AT THE CENTER OF CHRISTOPHER CORSON’S “MY CUP RUNNETH OVER,” also at Studio, is a ceramic sculpture of a kneeling man who’s holding a small bowl. The figure in “The Bowl” is painted gold, which in Buddhism signifies enlightenment. Does the gilded, physically intact figure represent a breakthrough for the local artist? Maybe not, but the 2025 sculpture is a significant contrast to the show’s earlier ones, which were made over the last 15 years.

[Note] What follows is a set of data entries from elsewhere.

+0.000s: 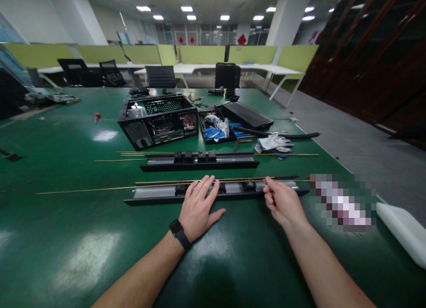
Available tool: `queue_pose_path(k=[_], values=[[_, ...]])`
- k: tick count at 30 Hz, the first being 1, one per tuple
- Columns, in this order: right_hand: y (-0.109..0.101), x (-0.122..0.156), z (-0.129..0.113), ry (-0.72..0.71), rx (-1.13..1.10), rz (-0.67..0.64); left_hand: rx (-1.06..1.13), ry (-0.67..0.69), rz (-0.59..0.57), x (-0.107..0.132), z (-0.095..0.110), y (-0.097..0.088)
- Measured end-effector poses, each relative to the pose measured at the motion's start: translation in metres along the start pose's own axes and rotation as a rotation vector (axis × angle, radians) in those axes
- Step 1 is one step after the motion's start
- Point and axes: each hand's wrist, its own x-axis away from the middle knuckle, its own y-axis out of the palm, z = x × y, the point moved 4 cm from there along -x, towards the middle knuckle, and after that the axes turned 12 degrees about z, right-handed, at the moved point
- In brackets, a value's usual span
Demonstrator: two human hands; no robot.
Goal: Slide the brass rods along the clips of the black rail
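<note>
Before me lies a long black channel (159,201) with a grey inner face, and several black blocks (249,185) sit along it. Thin brass-coloured rods (89,191) run lengthwise over the blocks, one reaching far out to the left. My left hand (201,206), with a dark watch at the wrist, rests flat over the channel's middle with fingers stretched out, covering part of the blocks and rods. Near the right end, my right hand (281,199) pinches a thin brass rod between thumb and forefinger. Behind is a second black channel (199,166) with similar blocks and rods.
An open black computer case (159,121) stands at the back. Beside it are a tray (219,137) with blue-and-white gloves, a dark flat panel (248,116), more gloves (274,143) and a black tube (299,135). A blurred-out item (342,203) and a white object (401,232) lie right.
</note>
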Motion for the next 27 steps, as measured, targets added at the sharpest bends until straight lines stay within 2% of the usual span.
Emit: queue_pose_path(k=[4,7,13,16,27], values=[[-0.005,-0.004,-0.005,0.005,-0.038,0.087,-0.001,-0.008,0.005,0.001,-0.003,-0.001],[-0.005,-0.002,-0.006,0.002,-0.038,0.096,0.004,-0.009,0.014,0.001,-0.003,0.0],[0.004,0.004,0.003,0.009,0.066,-0.055,0.009,-0.007,0.023,0.0,0.0,0.001],[0.005,0.003,0.007,0.017,0.082,-0.08,0.006,-0.004,0.021,0.0,0.0,0.001],[-0.004,-0.002,-0.004,0.008,-0.009,0.05,0.006,-0.002,0.003,-0.001,0.0,0.0]])
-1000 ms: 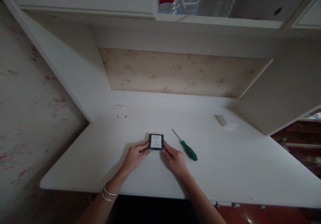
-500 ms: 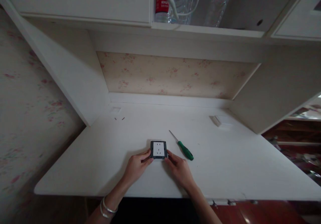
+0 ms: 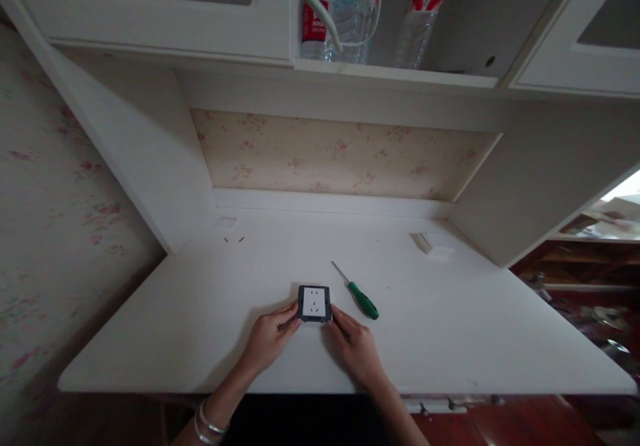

This retrospective, which was curated by Mary Welch Higgins, consists mostly of sculptures in Corson’s usual mode. The nude figures, often unmistakably male, are typically pit-fired to give them partly charred patinas that are striking and slightly eerie. The blackened bodies are usually partial, often headless, and sometimes heart-less as well. The subject of “Chapel” holds open his chest to reveal a void, and the man in “As Was Done to Her” has a torn-open chest and a crow-like bird, perched on one shoulder, who reaches into the neck cavity to gnaw on an internal organ. He suggests Prometheus, punished for giving fire to humans by having an eagle feast daily on his regenerating liver.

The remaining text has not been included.